══ EXERCISE INPUTS ══

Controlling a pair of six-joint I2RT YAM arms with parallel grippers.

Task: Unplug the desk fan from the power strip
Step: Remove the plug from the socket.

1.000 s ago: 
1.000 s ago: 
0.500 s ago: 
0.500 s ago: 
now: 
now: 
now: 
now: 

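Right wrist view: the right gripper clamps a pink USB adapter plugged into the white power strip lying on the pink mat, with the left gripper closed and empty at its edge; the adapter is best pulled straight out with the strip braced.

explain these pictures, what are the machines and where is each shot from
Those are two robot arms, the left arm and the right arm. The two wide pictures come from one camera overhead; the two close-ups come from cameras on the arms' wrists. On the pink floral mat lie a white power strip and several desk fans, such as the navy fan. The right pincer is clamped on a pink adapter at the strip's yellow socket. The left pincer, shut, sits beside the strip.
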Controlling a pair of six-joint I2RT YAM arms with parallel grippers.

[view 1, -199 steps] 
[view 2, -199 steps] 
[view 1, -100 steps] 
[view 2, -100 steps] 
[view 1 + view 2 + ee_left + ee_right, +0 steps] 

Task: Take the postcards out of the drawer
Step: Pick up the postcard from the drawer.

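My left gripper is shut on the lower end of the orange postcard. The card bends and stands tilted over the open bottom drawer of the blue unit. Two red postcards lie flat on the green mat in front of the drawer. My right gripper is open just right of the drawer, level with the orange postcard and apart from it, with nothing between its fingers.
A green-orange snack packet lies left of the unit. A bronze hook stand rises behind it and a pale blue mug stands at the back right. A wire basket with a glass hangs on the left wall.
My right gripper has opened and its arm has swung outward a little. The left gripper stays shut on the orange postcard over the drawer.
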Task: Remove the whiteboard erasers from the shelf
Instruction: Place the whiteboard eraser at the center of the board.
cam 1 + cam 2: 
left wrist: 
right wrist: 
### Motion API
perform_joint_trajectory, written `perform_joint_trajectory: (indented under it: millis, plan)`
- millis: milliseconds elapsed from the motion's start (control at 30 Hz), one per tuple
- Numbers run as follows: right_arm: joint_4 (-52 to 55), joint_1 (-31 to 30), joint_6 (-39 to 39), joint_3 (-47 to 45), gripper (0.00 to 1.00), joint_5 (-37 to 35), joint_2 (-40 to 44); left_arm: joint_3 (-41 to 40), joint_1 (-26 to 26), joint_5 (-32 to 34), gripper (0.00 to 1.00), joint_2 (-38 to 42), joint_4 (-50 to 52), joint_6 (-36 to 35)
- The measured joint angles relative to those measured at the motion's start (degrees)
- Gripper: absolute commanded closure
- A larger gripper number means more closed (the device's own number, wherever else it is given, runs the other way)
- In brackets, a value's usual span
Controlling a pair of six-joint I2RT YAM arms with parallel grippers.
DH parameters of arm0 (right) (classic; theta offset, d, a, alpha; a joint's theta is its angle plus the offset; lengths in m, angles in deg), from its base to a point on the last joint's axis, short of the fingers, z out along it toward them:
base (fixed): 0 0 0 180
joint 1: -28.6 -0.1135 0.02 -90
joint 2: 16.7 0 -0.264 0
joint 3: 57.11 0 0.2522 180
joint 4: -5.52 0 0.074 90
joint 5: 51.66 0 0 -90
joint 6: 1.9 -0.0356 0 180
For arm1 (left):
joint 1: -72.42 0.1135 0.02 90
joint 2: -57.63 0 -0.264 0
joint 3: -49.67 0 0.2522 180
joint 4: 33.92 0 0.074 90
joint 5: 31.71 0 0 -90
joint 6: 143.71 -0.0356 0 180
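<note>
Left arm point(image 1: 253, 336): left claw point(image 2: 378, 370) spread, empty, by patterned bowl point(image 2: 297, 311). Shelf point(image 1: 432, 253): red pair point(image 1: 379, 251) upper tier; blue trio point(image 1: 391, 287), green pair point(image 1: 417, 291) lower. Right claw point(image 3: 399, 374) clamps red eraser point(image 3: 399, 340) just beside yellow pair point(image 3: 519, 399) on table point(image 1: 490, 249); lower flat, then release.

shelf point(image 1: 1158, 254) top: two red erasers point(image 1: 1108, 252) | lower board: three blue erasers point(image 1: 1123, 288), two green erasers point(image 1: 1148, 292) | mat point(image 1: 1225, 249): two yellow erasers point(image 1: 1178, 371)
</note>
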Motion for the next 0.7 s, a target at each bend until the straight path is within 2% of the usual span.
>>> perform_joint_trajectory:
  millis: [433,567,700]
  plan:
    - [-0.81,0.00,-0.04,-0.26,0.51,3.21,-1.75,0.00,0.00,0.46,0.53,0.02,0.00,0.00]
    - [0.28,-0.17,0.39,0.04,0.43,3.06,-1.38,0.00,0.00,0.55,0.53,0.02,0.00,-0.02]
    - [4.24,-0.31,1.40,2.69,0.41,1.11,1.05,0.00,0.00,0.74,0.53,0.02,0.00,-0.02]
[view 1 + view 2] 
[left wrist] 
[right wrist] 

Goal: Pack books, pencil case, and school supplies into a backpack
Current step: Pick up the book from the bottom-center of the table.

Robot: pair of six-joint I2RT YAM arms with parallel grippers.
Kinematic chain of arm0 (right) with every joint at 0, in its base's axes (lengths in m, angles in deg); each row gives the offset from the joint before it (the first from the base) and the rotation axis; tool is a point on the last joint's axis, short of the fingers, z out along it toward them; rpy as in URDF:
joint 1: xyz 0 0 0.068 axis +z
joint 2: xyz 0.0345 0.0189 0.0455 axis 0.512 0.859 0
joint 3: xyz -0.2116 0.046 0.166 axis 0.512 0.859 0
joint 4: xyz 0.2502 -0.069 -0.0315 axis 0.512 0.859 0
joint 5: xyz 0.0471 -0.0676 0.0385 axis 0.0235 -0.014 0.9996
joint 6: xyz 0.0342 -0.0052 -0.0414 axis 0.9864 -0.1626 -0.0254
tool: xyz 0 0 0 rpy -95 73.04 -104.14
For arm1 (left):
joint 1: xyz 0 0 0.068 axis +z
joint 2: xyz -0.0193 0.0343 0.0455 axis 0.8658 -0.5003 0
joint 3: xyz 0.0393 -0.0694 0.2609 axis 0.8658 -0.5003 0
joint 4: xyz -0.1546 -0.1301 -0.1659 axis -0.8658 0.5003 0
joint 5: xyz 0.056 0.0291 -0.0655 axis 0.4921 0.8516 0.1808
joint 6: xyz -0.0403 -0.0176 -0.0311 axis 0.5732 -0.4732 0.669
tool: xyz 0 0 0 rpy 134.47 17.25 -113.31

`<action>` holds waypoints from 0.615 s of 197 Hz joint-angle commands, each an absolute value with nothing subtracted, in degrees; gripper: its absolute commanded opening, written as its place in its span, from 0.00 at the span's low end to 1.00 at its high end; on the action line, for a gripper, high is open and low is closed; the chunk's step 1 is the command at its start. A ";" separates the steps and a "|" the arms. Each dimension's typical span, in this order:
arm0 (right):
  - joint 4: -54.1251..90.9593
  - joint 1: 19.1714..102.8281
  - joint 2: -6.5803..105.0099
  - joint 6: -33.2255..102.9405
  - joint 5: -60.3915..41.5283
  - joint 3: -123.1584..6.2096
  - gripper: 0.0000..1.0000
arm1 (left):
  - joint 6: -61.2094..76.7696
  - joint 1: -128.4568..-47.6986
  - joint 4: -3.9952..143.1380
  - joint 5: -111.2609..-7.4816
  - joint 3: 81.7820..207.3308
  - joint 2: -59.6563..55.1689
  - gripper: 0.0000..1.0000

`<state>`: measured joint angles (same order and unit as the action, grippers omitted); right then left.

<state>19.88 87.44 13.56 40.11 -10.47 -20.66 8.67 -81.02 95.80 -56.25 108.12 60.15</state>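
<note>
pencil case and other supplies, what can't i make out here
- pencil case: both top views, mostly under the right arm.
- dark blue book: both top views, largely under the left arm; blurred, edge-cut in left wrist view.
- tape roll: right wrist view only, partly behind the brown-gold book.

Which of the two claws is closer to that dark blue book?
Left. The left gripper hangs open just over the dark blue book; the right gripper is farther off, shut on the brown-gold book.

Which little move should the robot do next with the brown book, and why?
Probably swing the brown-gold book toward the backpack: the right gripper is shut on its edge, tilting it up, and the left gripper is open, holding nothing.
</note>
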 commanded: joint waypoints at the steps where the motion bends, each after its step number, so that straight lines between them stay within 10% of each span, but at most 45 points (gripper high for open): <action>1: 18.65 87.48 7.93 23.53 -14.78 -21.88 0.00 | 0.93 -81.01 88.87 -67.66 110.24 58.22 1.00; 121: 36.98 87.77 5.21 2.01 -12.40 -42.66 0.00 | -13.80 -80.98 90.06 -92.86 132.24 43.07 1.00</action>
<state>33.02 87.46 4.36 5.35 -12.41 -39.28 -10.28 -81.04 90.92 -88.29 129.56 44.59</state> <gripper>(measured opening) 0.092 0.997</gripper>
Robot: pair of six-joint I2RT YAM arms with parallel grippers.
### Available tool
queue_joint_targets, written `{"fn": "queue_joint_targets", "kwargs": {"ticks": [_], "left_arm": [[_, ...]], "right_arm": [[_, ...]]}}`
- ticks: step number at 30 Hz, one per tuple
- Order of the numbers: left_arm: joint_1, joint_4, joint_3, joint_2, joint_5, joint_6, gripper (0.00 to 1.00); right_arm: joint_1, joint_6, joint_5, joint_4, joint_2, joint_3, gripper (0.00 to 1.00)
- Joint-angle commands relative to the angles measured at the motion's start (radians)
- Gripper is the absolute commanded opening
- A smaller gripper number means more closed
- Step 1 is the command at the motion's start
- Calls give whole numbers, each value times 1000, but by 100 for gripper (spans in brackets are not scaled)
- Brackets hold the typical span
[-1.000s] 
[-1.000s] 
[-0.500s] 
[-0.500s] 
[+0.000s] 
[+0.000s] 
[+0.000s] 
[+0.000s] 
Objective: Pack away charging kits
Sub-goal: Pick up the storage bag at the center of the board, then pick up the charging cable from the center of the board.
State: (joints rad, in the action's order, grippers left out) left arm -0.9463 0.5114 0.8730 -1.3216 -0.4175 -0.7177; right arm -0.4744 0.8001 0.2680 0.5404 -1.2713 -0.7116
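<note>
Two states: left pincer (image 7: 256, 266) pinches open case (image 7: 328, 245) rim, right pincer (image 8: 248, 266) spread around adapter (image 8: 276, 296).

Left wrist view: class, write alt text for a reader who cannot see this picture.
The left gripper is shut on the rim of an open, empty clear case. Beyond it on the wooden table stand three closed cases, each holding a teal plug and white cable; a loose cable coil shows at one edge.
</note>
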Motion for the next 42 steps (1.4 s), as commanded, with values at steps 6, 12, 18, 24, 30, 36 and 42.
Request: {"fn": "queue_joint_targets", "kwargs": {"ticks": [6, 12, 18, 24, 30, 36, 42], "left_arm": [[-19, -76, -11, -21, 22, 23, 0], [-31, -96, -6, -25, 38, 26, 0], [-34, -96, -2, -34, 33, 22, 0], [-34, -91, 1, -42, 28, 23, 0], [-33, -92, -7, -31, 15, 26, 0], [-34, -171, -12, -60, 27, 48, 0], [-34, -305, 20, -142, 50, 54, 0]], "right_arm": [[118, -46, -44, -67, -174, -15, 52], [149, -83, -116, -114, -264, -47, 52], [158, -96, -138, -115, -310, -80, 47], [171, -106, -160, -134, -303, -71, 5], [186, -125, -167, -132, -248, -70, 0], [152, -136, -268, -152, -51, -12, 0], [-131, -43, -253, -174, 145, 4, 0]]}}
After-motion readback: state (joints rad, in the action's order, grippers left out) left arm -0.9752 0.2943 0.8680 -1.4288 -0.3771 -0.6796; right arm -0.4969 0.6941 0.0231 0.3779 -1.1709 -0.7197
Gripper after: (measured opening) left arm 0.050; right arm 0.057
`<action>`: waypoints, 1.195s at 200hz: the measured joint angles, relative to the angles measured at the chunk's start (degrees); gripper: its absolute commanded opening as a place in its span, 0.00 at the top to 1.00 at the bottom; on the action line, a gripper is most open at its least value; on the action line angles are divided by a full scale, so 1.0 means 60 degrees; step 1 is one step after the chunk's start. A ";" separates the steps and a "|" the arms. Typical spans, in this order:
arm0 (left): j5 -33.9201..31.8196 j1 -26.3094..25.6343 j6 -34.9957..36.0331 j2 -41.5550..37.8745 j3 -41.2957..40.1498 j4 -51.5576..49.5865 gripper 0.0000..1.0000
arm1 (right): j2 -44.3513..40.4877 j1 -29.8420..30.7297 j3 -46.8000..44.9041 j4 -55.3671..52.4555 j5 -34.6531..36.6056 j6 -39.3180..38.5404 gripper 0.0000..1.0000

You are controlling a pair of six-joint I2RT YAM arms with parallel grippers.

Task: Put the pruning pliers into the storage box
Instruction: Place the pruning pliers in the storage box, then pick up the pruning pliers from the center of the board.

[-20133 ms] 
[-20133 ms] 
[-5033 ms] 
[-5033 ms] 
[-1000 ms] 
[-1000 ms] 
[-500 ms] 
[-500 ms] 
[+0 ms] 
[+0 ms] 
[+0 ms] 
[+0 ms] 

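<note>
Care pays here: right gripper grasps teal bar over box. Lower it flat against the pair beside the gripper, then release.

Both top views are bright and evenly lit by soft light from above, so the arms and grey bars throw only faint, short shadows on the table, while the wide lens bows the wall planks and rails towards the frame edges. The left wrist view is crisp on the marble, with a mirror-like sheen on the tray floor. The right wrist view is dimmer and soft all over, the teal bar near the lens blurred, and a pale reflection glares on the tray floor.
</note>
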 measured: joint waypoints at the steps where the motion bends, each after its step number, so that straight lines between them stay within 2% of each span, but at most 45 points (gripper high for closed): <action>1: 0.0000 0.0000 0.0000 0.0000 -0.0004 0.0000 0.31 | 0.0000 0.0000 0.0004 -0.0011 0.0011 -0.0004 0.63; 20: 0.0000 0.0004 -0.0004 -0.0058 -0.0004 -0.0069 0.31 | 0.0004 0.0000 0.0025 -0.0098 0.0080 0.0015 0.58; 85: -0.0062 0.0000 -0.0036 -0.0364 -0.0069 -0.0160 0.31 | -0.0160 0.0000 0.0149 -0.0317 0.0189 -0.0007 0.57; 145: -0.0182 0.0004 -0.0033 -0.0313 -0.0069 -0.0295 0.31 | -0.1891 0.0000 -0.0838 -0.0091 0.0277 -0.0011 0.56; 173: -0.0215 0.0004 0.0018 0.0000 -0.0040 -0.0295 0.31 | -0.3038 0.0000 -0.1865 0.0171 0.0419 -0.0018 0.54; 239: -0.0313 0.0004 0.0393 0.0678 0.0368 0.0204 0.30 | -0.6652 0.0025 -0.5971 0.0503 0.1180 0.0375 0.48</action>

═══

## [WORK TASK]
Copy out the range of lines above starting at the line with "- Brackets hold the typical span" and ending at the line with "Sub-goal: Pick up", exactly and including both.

## [RESULT BELOW]
- Brackets hold the typical span
[-1.000s] 
[-1.000s] 
[-0.500s] 
[-0.500s] 
[+0.000s] 
[+0.000s] 
[+0.000s] 
[+0.000s] 
Objective: Pack away charging kits
Sub-goal: Pick up the storage bag at the center of the board, then pick up the charging cable from the center of the board.

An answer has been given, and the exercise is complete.